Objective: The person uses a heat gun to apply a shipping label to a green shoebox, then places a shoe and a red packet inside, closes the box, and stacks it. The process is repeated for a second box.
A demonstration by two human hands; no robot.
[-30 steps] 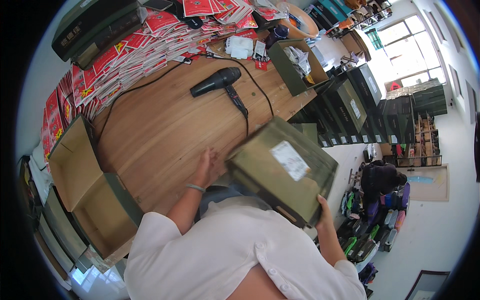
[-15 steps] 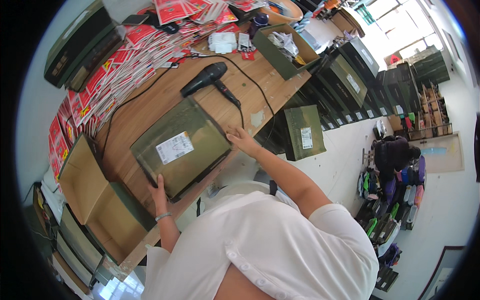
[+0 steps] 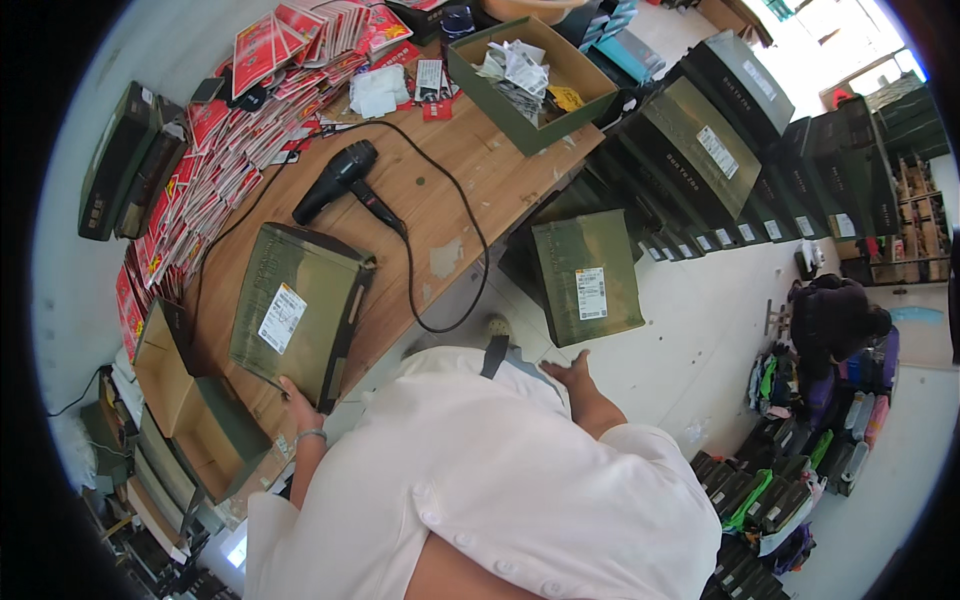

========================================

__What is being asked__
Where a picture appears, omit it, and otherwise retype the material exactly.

__Expected output__
Objective: The person uses a heat gun to apply a shipping label to a green shoebox, then places a shoe and a red packet inside, closes the box, and stacks it. The process is repeated for a second box.
A demonstration by two human hands; no robot.
[-30 steps] 
[-15 steps] 
[+0 steps] 

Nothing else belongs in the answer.